A segunda clivagem tem a ver com as opções de transporte: apenas na faixa etária mais jovem (abaixo dos 24 anos) se observa uma preferência generalizada pelas formas não motorizadas de transporte. Na realidade, é também a população mais jovem (mas neste caso abaixo dos 34 anos) a que tem maior propensão a utilizar transportes públicos. Se estes comportamentos característicos de uma geração que convive mais directamente com os previsíveis impactos das alterações climáticas em curso corresponde a uma resposta cívica e política a estes problemas ou se se trata apenas de uma questão económica (transportes públicos e/ou não motorizados são mais baratos do que os taxis) é uma questão que o tempo se encarregará de esclarecer. Em todo o caso, as tendências são hoje claramente identificáveis – tal como é clara, já agora, a maior propensão dos turistas de negócios para a utilização de transportes individuais (automóveis), independentemente da idade.

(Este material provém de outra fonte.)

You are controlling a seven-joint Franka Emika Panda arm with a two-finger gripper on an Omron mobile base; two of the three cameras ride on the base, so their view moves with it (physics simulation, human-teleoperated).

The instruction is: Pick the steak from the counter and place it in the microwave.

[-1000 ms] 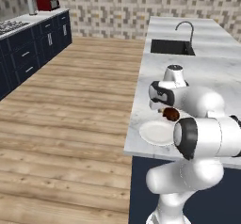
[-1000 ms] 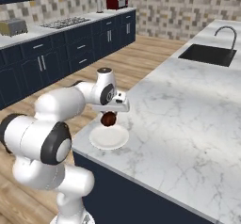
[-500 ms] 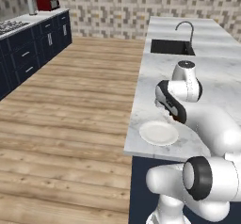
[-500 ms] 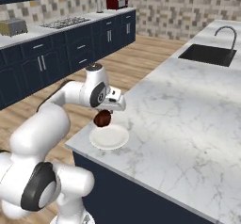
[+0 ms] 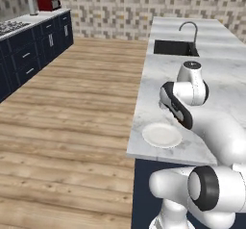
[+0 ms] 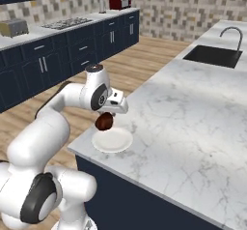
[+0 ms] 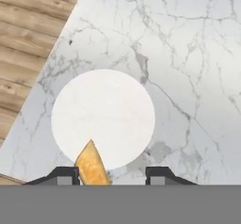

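Note:
The steak (image 6: 104, 122), a small dark reddish-brown lump, hangs just above the round white plate (image 6: 112, 140), with my gripper (image 6: 107, 116) shut on it. In the hand view a golden-brown wedge of the steak (image 7: 92, 166) pokes up beside the left fingertip (image 7: 66, 175), and the plate (image 7: 103, 117) lies straight below. The plate (image 5: 162, 135) rests near the front left corner of the marble counter (image 6: 193, 108). In the left base view my hand (image 5: 177, 108) hides the steak. The microwave is out of view.
A sink (image 5: 175, 47) with a curved faucet (image 5: 189, 28) is set into the counter's far end. Across the wooden floor (image 5: 72, 108) stands a navy cabinet run (image 6: 72, 50) with a stovetop (image 6: 65, 22) and a red appliance (image 6: 120, 2).
The arm's links have swung around, the elbow moving out to the side. The hand with the steak has stayed almost in place above the plate.

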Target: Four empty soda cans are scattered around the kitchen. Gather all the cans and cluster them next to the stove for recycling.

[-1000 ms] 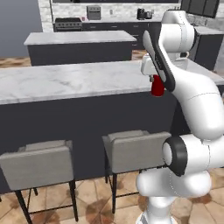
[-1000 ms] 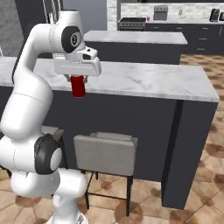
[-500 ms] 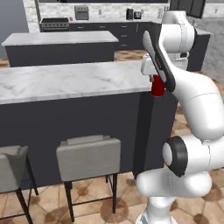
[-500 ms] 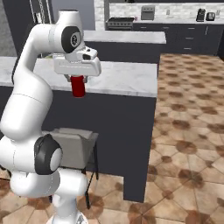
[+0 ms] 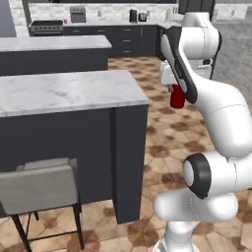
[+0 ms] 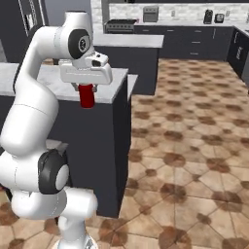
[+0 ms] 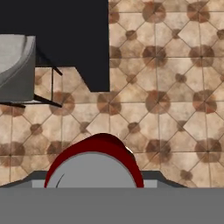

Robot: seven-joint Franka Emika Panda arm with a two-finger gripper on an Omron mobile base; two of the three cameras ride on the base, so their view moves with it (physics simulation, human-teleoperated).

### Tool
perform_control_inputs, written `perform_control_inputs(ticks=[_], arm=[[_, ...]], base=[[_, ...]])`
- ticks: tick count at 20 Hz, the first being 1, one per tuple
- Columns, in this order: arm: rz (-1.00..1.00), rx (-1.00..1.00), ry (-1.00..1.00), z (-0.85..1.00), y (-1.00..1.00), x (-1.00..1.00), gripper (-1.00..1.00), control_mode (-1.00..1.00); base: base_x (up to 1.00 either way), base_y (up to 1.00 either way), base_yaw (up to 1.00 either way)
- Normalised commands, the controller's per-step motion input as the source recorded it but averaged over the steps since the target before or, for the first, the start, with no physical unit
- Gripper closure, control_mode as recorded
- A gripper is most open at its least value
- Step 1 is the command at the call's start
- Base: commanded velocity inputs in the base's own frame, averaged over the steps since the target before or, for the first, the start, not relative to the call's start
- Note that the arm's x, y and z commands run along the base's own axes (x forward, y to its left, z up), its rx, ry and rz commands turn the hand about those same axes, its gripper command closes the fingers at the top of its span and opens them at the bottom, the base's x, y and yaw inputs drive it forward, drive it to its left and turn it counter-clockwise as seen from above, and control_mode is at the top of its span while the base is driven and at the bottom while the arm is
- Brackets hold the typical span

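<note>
- Red can (image 6: 87,95) clamped upright in the pincer (image 6: 86,90), hanging in the air above the tile floor (image 6: 194,160), just past the corner of the near surface (image 5: 64,91).
- Fingers hidden behind the can's grey top in the hand view.
- Stool (image 5: 39,184) below the surface, cut off at the left edge.
- Stove (image 6: 121,25) far back by the wall, small and blurred.

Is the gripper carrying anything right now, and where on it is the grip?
Yes. The gripper holds a red soda can upright by its upper end, the can's body hanging below the hand, over the tile floor.
</note>
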Motion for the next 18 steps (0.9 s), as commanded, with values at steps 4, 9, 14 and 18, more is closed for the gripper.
perform_control_inputs(ticks=[4, 9, 14, 18], arm=[[0.0, 0.0, 0.0, 0.0, 0.0, 0.0, 1.0, 1.0], [0.0, 0.0, 0.0, 0.0, 0.0, 0.0, 1.0, 1.0], [0.0, 0.0, 0.0, 0.0, 0.0, 0.0, 1.0, 1.0], [0.0, 0.0, 0.0, 0.0, 0.0, 0.0, 1.0, 1.0]], base=[[0.0, -1.0, 0.0], [0.0, -1.0, 0.0], [0.75, -1.0, 0.01], [1.0, -0.87, 0.02]])
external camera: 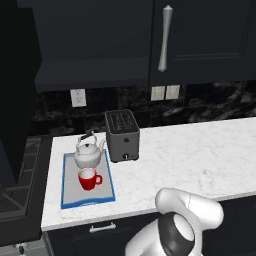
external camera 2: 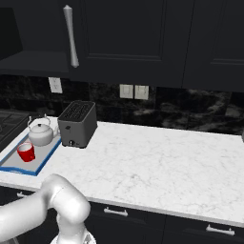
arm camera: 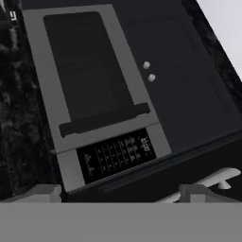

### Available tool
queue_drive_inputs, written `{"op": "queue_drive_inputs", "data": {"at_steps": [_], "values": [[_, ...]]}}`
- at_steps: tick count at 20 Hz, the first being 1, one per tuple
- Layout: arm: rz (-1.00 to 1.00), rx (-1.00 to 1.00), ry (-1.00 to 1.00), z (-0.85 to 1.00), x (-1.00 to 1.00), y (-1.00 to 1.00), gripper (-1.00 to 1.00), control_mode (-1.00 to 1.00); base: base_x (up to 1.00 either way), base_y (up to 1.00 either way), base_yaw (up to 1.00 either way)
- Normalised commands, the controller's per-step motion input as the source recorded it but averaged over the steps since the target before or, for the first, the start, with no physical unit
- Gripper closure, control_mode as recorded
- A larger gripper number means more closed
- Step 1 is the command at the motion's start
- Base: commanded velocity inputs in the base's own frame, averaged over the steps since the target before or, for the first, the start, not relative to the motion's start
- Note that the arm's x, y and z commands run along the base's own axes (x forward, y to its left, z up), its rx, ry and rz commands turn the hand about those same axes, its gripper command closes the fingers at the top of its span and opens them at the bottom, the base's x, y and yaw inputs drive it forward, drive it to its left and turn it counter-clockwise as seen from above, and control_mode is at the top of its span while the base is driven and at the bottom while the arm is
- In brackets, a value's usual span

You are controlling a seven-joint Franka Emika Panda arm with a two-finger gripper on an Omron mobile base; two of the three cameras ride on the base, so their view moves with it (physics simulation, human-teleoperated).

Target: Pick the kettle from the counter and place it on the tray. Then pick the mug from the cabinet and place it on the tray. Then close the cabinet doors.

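The silvery kettle stands at the back of the blue-rimmed tray on the white marble counter. The red mug sits upright on the tray just in front of the kettle, also seen as mug and kettle. Above, a dark cabinet door with a silver bar handle lies flat and shut. Left of it the cabinet is too dark to tell how the other door stands. My gripper is open and holds nothing. It hangs low, facing dark lower fronts, far from the tray.
A boxy grey toaster stands right beside the tray. A stove lies left of the counter. In the hand view I see an appliance front with a control panel and a base cabinet's silver handle. My elbow rises before the counter edge.
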Motion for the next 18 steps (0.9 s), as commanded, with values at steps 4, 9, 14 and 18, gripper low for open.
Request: {"op": "queue_drive_inputs", "data": {"at_steps": [4, 9, 14, 18], "values": [[-0.12, 0.14, 0.02, 0.00, 0.31, -0.08, -1.00, -1.00, 0.00, 0.00, 0.00], [-0.07, 0.08, 0.04, 0.00, 0.32, -0.17, -1.00, -1.00, 0.00, 0.00, 0.00], [-0.02, 0.01, 0.04, 0.00, 0.24, -0.09, -1.00, -1.00, 0.00, 0.00, 0.00], [-0.01, -0.09, 0.16, -0.02, 0.21, -0.08, -1.00, -1.00, 0.00, 0.00, 0.00]]}}
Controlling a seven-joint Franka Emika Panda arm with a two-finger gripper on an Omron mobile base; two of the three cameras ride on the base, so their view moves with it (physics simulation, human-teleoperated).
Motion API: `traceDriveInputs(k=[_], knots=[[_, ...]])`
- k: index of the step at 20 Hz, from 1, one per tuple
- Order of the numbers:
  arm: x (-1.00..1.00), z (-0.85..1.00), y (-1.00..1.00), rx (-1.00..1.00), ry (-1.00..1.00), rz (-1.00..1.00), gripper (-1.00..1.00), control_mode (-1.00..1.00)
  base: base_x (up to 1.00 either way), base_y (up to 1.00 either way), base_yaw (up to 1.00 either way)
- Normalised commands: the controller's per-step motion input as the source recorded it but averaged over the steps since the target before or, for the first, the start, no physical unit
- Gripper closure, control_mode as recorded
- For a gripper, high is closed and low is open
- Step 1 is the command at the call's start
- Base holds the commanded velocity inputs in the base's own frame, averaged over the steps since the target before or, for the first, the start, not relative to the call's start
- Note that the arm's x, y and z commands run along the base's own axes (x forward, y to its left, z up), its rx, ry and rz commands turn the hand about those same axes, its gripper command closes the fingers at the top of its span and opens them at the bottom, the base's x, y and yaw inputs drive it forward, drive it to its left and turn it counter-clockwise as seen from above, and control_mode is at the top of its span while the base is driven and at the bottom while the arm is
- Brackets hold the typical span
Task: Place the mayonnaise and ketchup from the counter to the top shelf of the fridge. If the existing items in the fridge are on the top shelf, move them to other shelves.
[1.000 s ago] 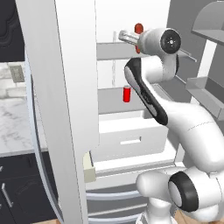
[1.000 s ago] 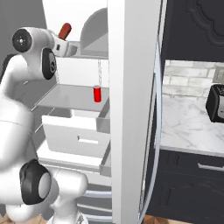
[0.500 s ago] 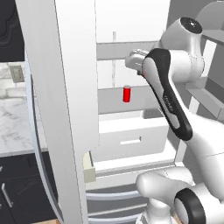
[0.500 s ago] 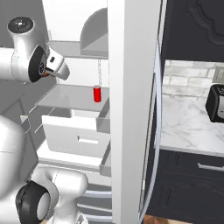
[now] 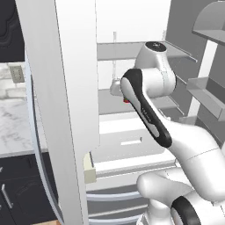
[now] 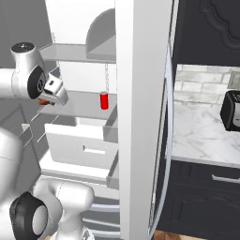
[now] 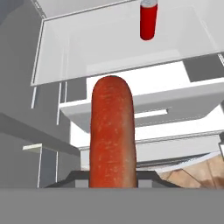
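The fingers (image 7: 112, 181) are clenched on the orange-red oval item (image 7: 112, 135), which stands up the middle of the hand view from the bottom edge. It is one of the fridge's existing items, so the grip most likely serves to carry it off the top shelf (image 6: 77, 52) and clear that board for the mayonnaise and ketchup. The red can (image 7: 148, 20) stands upright at the top of the hand view on the lower shelf (image 7: 109, 48), above the white drawer (image 7: 144, 114); that shelf looks the likely place to set the held item down.

The right base view puts the gripper (image 6: 47, 98) at the left edge, just above the lower shelf, with a sliver of red under it, and the can (image 6: 104, 100) in mid-frame, apart from it. In the left base view the arm (image 5: 147, 110) covers most of the cavity, leaving a red speck by the wrist. The marbled surface (image 6: 206, 136) lies at the right of the right base view; I cannot make out the mayonnaise or ketchup on it.
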Motion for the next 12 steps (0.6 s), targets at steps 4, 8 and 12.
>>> traceDriveInputs(k=[4,8,12], knots=[[0.31,-1.0,0.15,-0.05,0.08,0.0,1.0,-1.0,0.0,0.0,0.0],[0.36,-0.55,0.0,0.0,-0.02,0.0,1.0,-1.0,0.0,0.0,0.0],[0.6,-0.17,0.0,0.0,-0.07,0.0,1.0,-1.0,0.0,0.0,0.0]])
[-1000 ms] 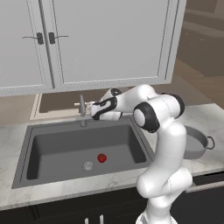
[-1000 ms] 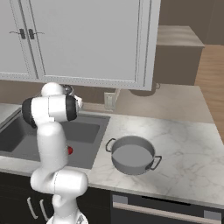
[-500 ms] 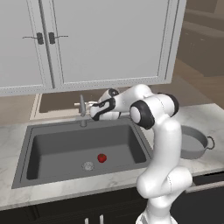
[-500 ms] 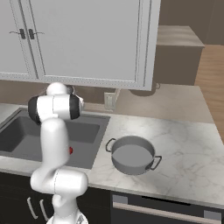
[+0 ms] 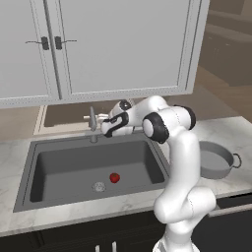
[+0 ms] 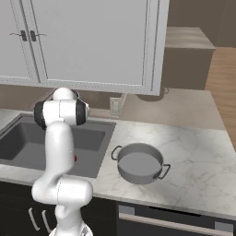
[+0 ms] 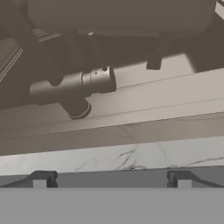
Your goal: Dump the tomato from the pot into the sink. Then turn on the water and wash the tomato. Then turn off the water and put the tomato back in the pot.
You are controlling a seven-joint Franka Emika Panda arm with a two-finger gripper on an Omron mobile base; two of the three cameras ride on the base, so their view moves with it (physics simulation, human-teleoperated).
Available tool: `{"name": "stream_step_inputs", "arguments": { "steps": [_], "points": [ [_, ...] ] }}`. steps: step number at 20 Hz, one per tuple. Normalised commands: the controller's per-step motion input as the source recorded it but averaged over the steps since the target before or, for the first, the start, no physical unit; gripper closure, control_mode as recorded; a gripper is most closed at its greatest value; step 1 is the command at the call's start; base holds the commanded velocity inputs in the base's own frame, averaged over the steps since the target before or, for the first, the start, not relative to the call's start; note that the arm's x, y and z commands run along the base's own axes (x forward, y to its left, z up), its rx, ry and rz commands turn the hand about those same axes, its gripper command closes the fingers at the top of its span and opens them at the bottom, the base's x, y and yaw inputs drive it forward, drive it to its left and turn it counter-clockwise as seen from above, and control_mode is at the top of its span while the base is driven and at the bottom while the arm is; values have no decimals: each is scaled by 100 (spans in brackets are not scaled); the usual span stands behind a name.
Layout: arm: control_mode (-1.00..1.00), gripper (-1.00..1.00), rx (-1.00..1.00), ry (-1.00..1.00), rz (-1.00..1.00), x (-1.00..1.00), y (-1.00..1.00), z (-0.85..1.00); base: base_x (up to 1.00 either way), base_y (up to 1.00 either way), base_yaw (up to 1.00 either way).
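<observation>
**Arm easing toward the faucet, tomato waiting in the sink**

Creeping a little further left over the last second, the gripper (image 5: 106,127) is hanging with its jaws spread wide and holding nothing, just beside the faucet (image 5: 92,119) at the back edge of the sink (image 5: 35,166).

Nearest, the tomato (image 5: 114,177) is lying on the sink floor, just beside the drain (image 5: 99,186); it is looking small, round, bright red and glossy. It is probably light, smooth and apt to roll or squash, so a gentle pinch across its widest middle is looking best.

Further right, the pot (image 5: 215,160) is sitting on the worktop, wide, shallow, grey, and apparently holding nothing. No water is showing as running yet.
</observation>
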Motion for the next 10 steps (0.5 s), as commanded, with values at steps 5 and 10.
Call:
{"name": "stream_step_inputs", "arguments": {
  "steps": [5,10],
  "points": [
    [-100,-100,0,0,-5,32,9,-14,0,0,0],
    [-100,-100,0,0,-4,27,4,-16,0,0,0]
  ]
}}
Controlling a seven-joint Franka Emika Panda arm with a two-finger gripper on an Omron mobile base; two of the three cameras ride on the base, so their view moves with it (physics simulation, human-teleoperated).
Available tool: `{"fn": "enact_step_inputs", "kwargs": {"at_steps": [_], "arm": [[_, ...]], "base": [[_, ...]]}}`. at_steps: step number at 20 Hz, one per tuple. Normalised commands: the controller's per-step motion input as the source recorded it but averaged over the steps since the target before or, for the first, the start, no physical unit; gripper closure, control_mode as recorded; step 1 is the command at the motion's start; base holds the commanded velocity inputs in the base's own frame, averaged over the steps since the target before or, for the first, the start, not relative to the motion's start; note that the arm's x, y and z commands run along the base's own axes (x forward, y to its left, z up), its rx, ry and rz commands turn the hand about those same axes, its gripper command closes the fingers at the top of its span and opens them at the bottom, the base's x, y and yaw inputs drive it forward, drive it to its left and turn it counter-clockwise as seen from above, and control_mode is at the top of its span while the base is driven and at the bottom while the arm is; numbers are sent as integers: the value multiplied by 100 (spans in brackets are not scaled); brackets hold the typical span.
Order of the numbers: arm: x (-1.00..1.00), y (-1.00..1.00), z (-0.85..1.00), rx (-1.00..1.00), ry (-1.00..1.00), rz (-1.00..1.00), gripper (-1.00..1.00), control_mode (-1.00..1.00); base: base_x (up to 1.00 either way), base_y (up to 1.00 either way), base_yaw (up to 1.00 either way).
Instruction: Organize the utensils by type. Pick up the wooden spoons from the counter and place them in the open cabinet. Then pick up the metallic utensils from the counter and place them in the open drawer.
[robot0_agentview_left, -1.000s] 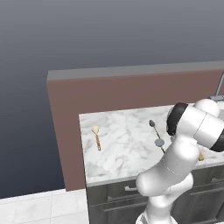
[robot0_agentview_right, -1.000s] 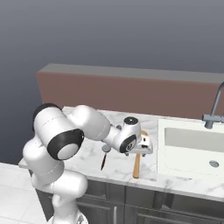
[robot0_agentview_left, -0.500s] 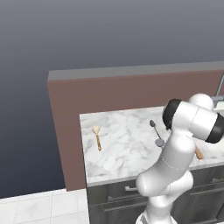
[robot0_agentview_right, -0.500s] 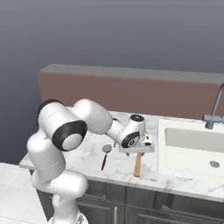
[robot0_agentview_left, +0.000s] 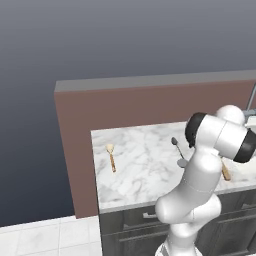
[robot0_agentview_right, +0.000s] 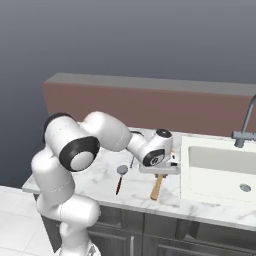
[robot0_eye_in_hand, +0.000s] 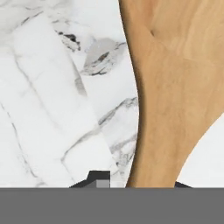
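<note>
The large wooden spoon (robot0_eye_in_hand: 175, 87) lies on the white marble counter (robot0_agentview_right: 100, 180), its tan handle (robot0_agentview_right: 156, 188) pointing toward the front edge. My gripper (robot0_agentview_right: 159, 172) is lowered onto it, and in the hand view the spoon's neck sits between my two dark fingertips (robot0_eye_in_hand: 100, 180), shut on it. The spoon's handle end (robot0_agentview_left: 226, 172) shows behind my arm. The small wooden spoon (robot0_agentview_left: 111, 156) lies far to the left. One metallic utensil (robot0_agentview_right: 120, 178) lies just left of my gripper; both of them (robot0_agentview_left: 175, 142) (robot0_agentview_left: 181, 162) show in the left base view.
A white sink (robot0_agentview_right: 225, 170) with a faucet (robot0_agentview_right: 245, 127) sits right of my gripper. A brown wall (robot0_agentview_left: 150, 105) backs the counter. Dark base cabinets (robot0_agentview_right: 150, 235) run below the counter's front edge.
My hand shifted slightly right and settled over the large wooden spoon, and its jaws closed in from wide open onto the spoon's neck.
</note>
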Motion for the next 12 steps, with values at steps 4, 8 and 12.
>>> {"fn": "enact_step_inputs", "kwargs": {"at_steps": [4,8,12], "arm": [[-29,2,77,0,0,0,100,-100],[-38,11,95,0,-2,0,100,-100],[-43,21,85,-2,-8,2,100,-100]], "base": [[0,0,0],[0,0,0],[0,0,0]]}}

O nosso estudo permitiu ainda identificar outras formas de conservadorismo com manifestos impactos negativos sobre o ambiente: independentemente das respectivas idades, turistas com viagens organizadas por empresas ou outras organizações promotoras de deslocações em grupo (como excursões de estudantes ou empresas) são também menos propensos a utilizar formas não motorizadas de transporte. Se há sinais de que a população – sobretudo a mais jovem – começa a mudar hábitos para se adequar às exigências ambientais contemporâneas, também não deixam de se confirmar os sinais de que no universo dos negócios as prioridades continuam a ser outras, lentas na mudança e uma mudança que parece inevitável e inadiável se ainda queremos preservar a vida no planeta.